A importância da participação política para a efetivação da cidadania no Brasil
Enviada em 12/03/2021
De acordo com Aristóteles, o homem é um animal político, pois possui, de forma inata, a necessidade de viver em sociedade. Desse modo, para uma convivência pacífica, as democracias; por exemplo a brasileira, possibilitam que os indivíduos escolham representantes, por intermédio da participação política, que garantam uma vida social digna. Nesse sentido, a participação política é um dos meios de efetivar a cidadania, pois ela garante o exercício de direitos políticos aos brasileiros. Contudo, desafios como o desinteresse na vida política e leiguice populacional contribuem para diminuir a participação popular nesse âmbito importante.
Primordialmente, é imperioso salientar que o desinteresse na vida política contribui para a problemática. Nesse contexto, a crescente diminuição da presença dos eleitores nas votações evidencia uma falta de preocupação da população na escolha de seus representantes e, por conseguinte, a perda do exercício da cidadania nesse aspecto. Exemplificando, o Tribunal Superior Eleitoral (TSE) registrou, no ano de 2020, um recorde em abstenção: 23,14% dos eleitores não compareceram para votar, comprovando sua falta de interesse. Consoante a isso, por não atuarem como cidadãos são impedidos de reivindicar direitos ou sugerir medidas aos eleitos.
Outrossim, é importante destacar que a leiguice populacional, ou seja a falta de conhecimento dos cidadãos sobre o modo de utilizar corretamente seus direitos políticos, colabora para o problema. Dessa forma, os brasileiros se tornam vulneráveis a maniuplações e promessas falsas de candidatos, fazendo com que, indiretamente, percam a capacidade de escolher, por conta própria, o candidato que melhor corresponda a suas necessidades. Analogamente, na República velha, os menos favorecidos eram submetidos ao voto de cabresto, onde o coronel os obrigava a votar em seu candidato com ameaças ou promessas de favores, extinguindo sua capacidade de agir de forma cidadã. Hodiernamente, isso se verifica nos políticos que " compram o voto", agindo de forma semelhante aos coronéis e retirando a participação política plena dos manipulados.

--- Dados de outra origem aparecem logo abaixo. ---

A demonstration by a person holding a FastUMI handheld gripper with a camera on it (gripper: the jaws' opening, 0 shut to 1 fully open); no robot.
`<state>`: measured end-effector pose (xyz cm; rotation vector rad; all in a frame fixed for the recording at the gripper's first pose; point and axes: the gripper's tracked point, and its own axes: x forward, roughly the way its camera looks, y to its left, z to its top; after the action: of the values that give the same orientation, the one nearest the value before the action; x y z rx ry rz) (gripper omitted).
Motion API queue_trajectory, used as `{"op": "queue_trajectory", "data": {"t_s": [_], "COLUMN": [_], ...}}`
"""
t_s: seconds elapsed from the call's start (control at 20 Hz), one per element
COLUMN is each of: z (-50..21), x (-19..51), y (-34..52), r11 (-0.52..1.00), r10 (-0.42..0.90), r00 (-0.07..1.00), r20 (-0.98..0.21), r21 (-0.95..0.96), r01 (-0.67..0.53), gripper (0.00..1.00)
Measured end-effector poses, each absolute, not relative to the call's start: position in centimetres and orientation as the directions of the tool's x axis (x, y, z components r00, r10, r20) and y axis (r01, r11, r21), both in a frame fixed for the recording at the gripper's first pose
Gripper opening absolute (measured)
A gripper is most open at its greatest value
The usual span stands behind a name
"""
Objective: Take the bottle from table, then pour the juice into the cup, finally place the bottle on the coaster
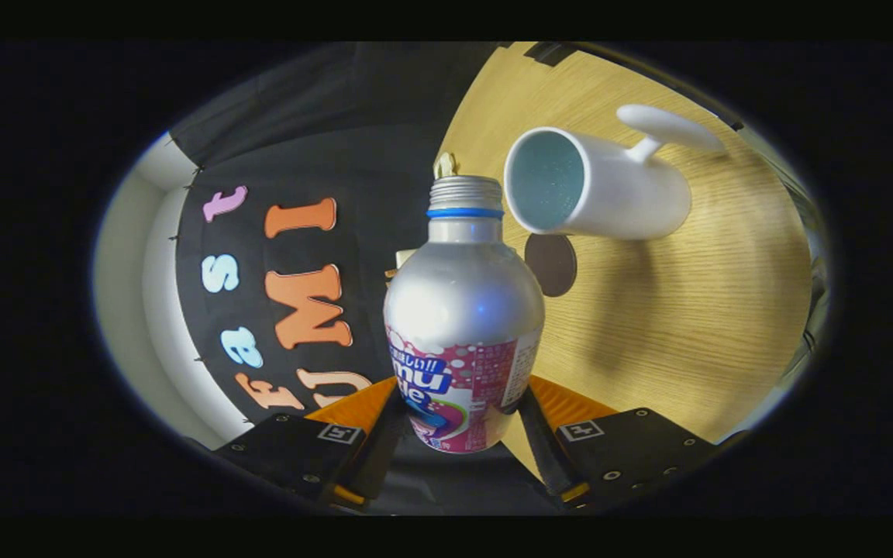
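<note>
A silver bottle [463, 310] with a pink label and a blue neck ring sits between the fingers of my gripper [458, 422], which is shut on its lower body. The whole view is rolled sideways, so the bottle is tilted over the wooden table [694, 310]. Its uncapped threaded mouth lies close beside the open rim of a white cup [601, 186] with a pale blue inside and a long handle. A round dark coaster [552, 265] lies on the table just behind the bottle's shoulder, below the cup; part of it is hidden by the bottle.
The booth's black cloth wall [338, 139] stands beyond the table's far edge. A small pale object [445, 164] peeks out behind the bottle's mouth. Bare wood stretches past the cup and coaster.
</note>
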<state>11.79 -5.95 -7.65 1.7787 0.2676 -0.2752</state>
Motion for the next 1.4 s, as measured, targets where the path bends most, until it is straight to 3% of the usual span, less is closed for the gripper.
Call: {"op": "queue_trajectory", "data": {"t_s": [1.4], "z": [-5.3], "x": [11.8], "y": [-6.9], "r11": [-0.379], "r10": [0.065], "r00": [0.939], "r20": [-0.336], "r21": [0.863], "r01": [0.335], "gripper": [0.74]}}
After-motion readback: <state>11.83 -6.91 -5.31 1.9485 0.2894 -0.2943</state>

Portanto, medidas devem ser elucidadas paara conter o impasse. Assim, cabe ao Ministério da Educação democratizar, de forma urgente, por meio de palestras nas redes sociais, como Instagram, informações de como usar o direito de eleitor de forma certa, enfatizando as punições existentes para aqueles que pratiquem atos de corrupção eleitoral, a fim de coibi-las. Além disso, o Ministério da Educação deve ainda, por meio de verbas governamentais, criar uma disciplina nas escolas que vise o ensino da importância de exercer o direito do eleitor, além de incentivá-los a pensar de modo crítico para a escolha do voto. Destarte, a cidadania da participação política será efetivada aos brasileiros.